Os parlamentares também querem evitar um aumento da tributação sobre os produtos da cesta básica, hoje desonerados ou com menor carga. O relatório sugere medidas para mitigar a chamada regressividade da tributação sobre o consumo, que onera proporcionalmente mais as famílias de menor renda. O governo defende o chamado cashback, termo em inglês que representa a devolução do tributo pago em dinheiro para o consumidor, ideia acatada pelo relatório. Apesar desses regimes específicos, o relatório sugere uma tributação “isonômica”, que alcance inclusive bens e serviços fornecidos por meio de plataformas digitais. “A tributação vai alcançar inclusive aquelas sediadas no exterior”, diz o documento.
As principais objeções
A proposta de reforma ainda desagrada o setor de serviços e os municípios mais ricos do país. O primeiro avalia que pagará mais impostos. O segundo, que irá perder arrecadação. O tema também não é consenso entre governadores e enfrenta oposição de representantes da administração tributária em algumas regiões do país. Politicamente, é necessário ainda ganhar o apoio em duas outras frentes: parlamentares ligados ao agronegócio e à Zona Franca de Manaus. Foi garantido tratamento diferenciado a esses segmentos, mas o formato do benefício ainda é motivo de discussão.
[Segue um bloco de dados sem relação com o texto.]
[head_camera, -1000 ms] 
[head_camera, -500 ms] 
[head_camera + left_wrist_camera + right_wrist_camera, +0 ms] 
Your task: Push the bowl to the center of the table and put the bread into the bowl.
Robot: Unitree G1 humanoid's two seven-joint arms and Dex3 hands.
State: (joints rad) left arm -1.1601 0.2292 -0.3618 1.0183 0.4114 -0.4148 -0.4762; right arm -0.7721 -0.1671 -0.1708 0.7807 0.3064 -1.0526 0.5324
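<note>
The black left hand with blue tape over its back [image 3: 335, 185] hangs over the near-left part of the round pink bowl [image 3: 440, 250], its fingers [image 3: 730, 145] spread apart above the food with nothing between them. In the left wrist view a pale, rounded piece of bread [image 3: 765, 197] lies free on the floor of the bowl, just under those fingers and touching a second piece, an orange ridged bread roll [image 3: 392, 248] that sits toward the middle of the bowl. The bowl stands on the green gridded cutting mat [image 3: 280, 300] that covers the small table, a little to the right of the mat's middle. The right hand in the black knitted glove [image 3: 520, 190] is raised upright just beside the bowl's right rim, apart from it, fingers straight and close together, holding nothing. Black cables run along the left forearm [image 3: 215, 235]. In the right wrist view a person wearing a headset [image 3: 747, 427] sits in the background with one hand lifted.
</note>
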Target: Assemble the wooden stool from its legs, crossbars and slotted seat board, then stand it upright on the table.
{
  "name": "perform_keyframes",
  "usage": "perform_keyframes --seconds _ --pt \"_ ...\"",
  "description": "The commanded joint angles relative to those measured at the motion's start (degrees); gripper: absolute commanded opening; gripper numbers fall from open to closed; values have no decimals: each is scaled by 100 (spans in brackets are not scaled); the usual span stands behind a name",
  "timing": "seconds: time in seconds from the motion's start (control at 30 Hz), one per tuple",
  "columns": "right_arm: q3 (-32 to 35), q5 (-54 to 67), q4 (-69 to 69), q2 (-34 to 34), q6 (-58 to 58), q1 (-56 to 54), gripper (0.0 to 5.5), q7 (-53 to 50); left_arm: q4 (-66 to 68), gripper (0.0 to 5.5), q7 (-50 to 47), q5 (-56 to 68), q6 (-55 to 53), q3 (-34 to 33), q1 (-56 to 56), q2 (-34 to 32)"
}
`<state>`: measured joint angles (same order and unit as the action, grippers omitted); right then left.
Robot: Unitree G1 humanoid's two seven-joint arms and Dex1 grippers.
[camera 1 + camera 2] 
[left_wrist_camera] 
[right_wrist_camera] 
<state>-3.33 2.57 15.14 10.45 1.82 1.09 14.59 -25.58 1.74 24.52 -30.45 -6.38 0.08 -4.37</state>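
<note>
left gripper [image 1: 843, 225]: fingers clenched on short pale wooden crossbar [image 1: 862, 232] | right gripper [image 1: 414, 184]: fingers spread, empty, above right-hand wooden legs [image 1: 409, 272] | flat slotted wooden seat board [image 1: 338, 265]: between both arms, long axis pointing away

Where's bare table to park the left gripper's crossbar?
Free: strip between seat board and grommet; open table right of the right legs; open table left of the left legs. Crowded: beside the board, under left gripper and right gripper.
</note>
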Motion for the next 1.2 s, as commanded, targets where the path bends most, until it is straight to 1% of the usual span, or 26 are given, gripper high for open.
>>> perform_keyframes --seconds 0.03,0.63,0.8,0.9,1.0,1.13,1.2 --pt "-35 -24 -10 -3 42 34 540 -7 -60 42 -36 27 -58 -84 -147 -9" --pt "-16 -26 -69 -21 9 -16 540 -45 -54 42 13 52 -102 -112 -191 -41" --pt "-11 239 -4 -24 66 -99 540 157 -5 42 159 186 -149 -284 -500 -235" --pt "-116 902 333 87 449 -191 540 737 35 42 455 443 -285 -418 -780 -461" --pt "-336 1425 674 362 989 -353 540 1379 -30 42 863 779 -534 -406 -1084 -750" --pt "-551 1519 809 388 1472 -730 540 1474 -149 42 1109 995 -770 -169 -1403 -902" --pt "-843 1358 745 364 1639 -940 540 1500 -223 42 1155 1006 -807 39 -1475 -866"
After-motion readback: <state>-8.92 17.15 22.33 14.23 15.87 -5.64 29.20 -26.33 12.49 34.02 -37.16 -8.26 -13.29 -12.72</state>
Mesmo os setores que enquadrados como exceções – construção civil/imóveis, serviços financeiros, seguros, cooperativas e combustíveis – esperam para ver qual o tamanho do seu benefício. Como acontece com outros temas importantes do debate político e econômico no país, as discussões sobre a reforma dos cinco principais tributos sobre o consumo também sofrem com desinformação, oportunismo e até negacionismo.
Seis meses do Governo Lula em pesquisa
Sob um olhar apressado, a primeira pesquisa do Ipec sobre os seis meses do terceiro Governo Lula poderia parecer um desastre. Afinal, a avaliação positiva caiu e negativa avançou. Porém, a avaliação não é desastrada, como poderia aparentar. A variação se deu dentro da margem de erro, que é de dois pontos percentuais. Na pesquisa anterior, o governo Lula era considerado ótimo ou bom por 39% dos entrevistados. Agora, são 37%. O conceito ruim ou péssimo somava 26% e passou para 28%. O pior dado é sobre confiança, com empate técnico: 50% confiam e 46% desconfiam. Porém, 53% aprovam o Governo Lula enquanto 40% desaprovam. Antes que a oposição solte foguetes, convém refletir bem sobre os números.